What needs to be done =>
Skip the pictures and repeat each line of the data exactly.

Data extract =>
★ ★ ★ ★ ★ ★ ★

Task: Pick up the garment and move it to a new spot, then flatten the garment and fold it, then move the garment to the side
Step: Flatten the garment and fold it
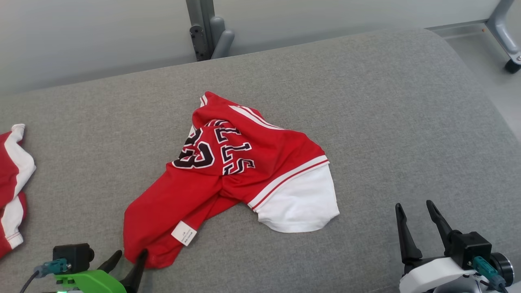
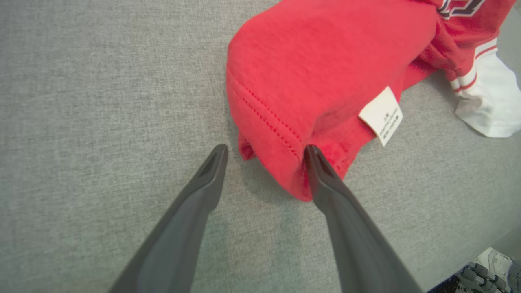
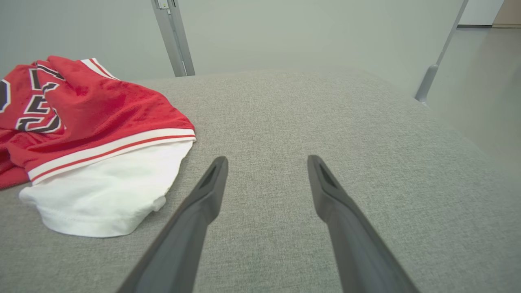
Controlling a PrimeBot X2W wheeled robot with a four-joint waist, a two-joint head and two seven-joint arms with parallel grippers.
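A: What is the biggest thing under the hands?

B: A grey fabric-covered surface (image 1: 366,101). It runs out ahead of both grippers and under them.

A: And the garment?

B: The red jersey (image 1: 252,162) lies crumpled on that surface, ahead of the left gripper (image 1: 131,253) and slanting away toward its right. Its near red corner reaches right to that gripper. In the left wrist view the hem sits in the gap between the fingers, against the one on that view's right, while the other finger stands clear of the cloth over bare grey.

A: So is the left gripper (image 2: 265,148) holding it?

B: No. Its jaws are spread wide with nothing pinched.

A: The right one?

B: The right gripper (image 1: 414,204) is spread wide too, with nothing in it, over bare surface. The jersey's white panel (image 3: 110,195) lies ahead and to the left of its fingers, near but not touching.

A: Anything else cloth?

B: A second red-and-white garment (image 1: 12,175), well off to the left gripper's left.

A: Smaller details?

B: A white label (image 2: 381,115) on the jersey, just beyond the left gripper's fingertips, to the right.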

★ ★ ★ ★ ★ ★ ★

Exercise response =>
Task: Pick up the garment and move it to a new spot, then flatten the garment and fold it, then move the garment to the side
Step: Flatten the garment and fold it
Controlling a PrimeBot X2W wheeled robot with a four-joint waist, a two-joint head and two seven-joint arms with parallel grippers.
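A: What is the biggest thing under the hands?

B: A grey fabric-covered surface (image 1: 366,101). It runs out ahead of both grippers and under them.

A: And the garment?

B: The red jersey (image 1: 252,162) lies crumpled on that surface, ahead of the left gripper (image 1: 131,253) and slanting away toward its right. Its near red corner reaches right to that gripper. In the left wrist view the hem sits in the gap between the fingers, against the one on that view's right, while the other finger stands clear of the cloth over bare grey.

A: So is the left gripper (image 2: 265,148) holding it?

B: No. Its jaws are spread wide with nothing pinched.

A: The right one?

B: The right gripper (image 1: 414,204) is spread wide too, with nothing in it, over bare surface. The jersey's white panel (image 3: 110,195) lies ahead and to the left of its fingers, near but not touching.

A: Anything else cloth?

B: A second red-and-white garment (image 1: 12,175), well off to the left gripper's left.

A: Smaller details?

B: A white label (image 2: 381,115) on the jersey, just beyond the left gripper's fingertips, to the right.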

The output contains the complete answer to the exercise.